Why Hourly Rates Won’t Help us in 2009

We’re heading for a recession, there’s no question about it. Now the doom and gloom is out of the way, I’ve been thinking for the past couple of weeks that I might revise the way I do business in 2009. Hourly rates are great, don’t get me wrong, but they give us no incentive to work fast do they? Someone who has no idea what they are doing could theoretically get paid double/triple what we do yet we get penalised for being quick and efficient, that’s not right.

I think a lot of it is to do with mindset for the client. I’m going to use a really girly example here, forgive me but I hope you’ll see where I’m heading. When I book to have my nails done once a month (£25.00) I think of the service and end product I am getting – which are gel nails that last and look beautiful all month, I bet loads of you men notice females in meetings with chewed nails, chipped polish etc., which is more than worth £25 (in my opinion, anyway!). I don’t think of the beauticians time to complete that service, if I thought of it like that I might start being cynical that £20.00 per hour (£5 for materials) is a lot for an hourly rate for that service.

I think in 2009 we are going to be much better placing our services as products as much as possible,  sell the end product to the client rather than telling them how many hours it’s going to take to complete and what that will cost them in your hourly rate. A more techie example, if you say to a client “Hey, I can install that CMS system, fully rebrand it, it’s going to enable you to update your website as much as you want without the need for additional charges from us for maintenance, it’s going to cost £450.00 to complete” – you’ve sold them an idea, a solution and a money saver all in one. Against saying to them, “Installation will take me 10 hours at £45.00 per hour” for example. This suddenly becomes a questionable idea, I’m sure amongst other things, they will question whether it will really take you that amount of time to complete the project, suddenly you’ve put doubt in the clients head and the project has gone, or at least been put on the backburner.

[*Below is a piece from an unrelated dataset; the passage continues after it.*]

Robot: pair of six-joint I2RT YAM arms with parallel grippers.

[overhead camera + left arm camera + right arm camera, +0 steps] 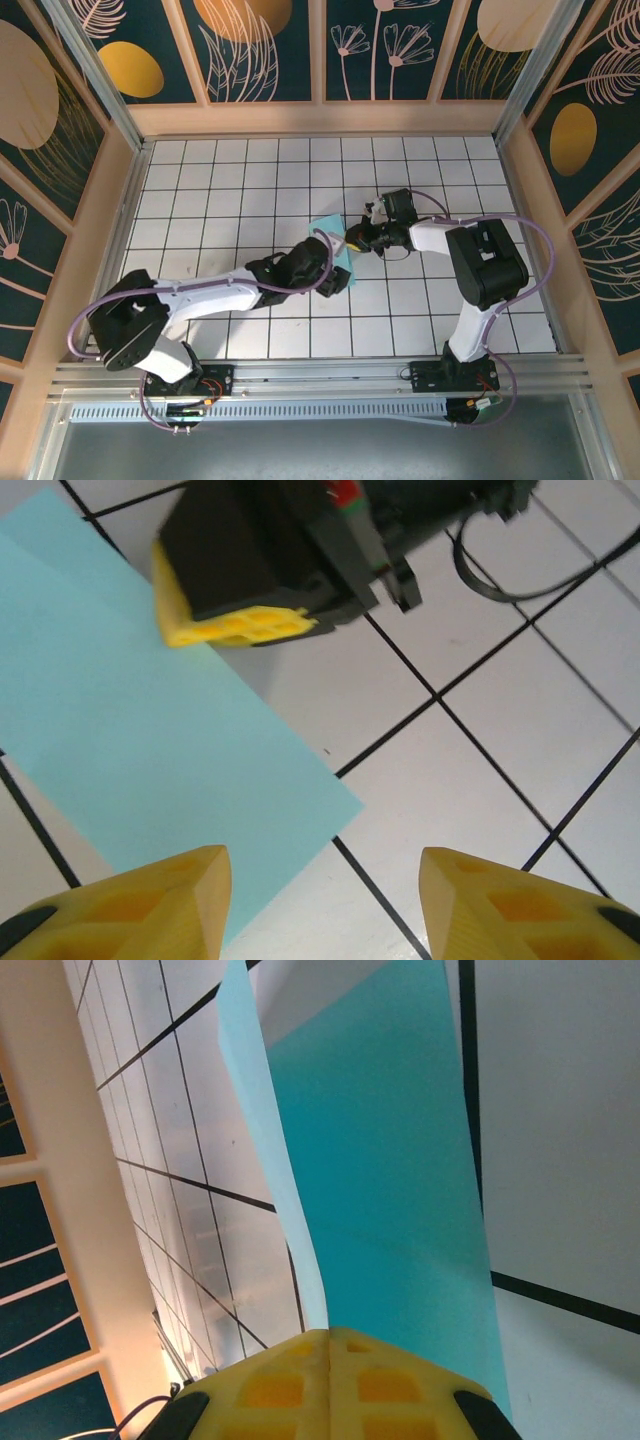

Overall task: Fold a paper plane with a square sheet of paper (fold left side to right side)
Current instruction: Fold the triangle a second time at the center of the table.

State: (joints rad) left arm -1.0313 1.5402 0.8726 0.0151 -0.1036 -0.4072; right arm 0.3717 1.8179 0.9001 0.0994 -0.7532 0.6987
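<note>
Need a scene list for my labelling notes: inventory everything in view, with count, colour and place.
sheet of paper: one, light cyan-blue, mid-table between the two claws, one edge pinched by the right claw
table: one, white tiles with black grid lines, filling the enclosure floor
wall panels: several, dark teal with gold and peach plant motifs in light wood frames, around the table
rail: one, silver metal, along the near edge under the arm bases
cables: lilac loops, one at each arm
arms: two, white and black, reaching in from the near edge
left claw: one, yellow fingers, open, over the paper's corner
right claw: one, yellow fingers, shut on the paper
</note>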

Clients are of course a great breed who want to add to their projects as they go along, so I can hear you saying as you read this “but if we fix our prices and then the client wants extras, we’re screwed”. Wrong. If you have a plumber round to fix your tap and he’s quoted you for these works, then you decide you want your shower mended, you expect to pay more. Clients should be no different and we should treat our industry no differently. I think as long as we are upfront, honest and polite, of course you can ask for more money when they are asking you to complete more work. It seems such a simple solution but one that fills many people with fear for some reason.

The other fear with fixed pricing is if something takes you longer than anticipated. I’d suggest sitting down at the proposal point and thinking of the maximum time it’s going to take you to complete the project, place a limited amount of revision sets that come part and parcel with the project and then specify a price for extra revision sets should they need them. With no hourly rates to be seen. By all means use your hourly rate as a guide for pricing though but I would refrain from writing it on the proposal itself. The following example would be for a logo design project for a client, and this is how I always lay out my proposals – you tend to find you can cater for everyones budget a little better then.

A list of what I’m going to do:
1. Corporate Identity Development

Optional Extras
2. Stationery Design
3. Extra Revision Sets

1. Corporate Identity Development. Use this paragraph to explain exactly what you are going to do and how it benefits the client, followed by how many revisions you are including in this price.

Optional Extras:

Stationery Design. Another paragraph to explain what’s included in this package price.

Extra Revision Sets. Another paragraph to explain what consitutes one of your revision sets.

Place tick boxes next to the optional extras and let the client work out how much their budget can stretch to. By doing your proposals this way you will find your pricing becomes a lot more accessible to clients. They can see the benefit of what you are proposing and can clearly see the cost involved.

Daily rates would also be a great way forward, I personally would prefer this method, however there are times when you are going to need a solution for smaller projects, and that’s where I’d suggest, for 2009, we’re all going to be much better off placing our services as products as much as possible.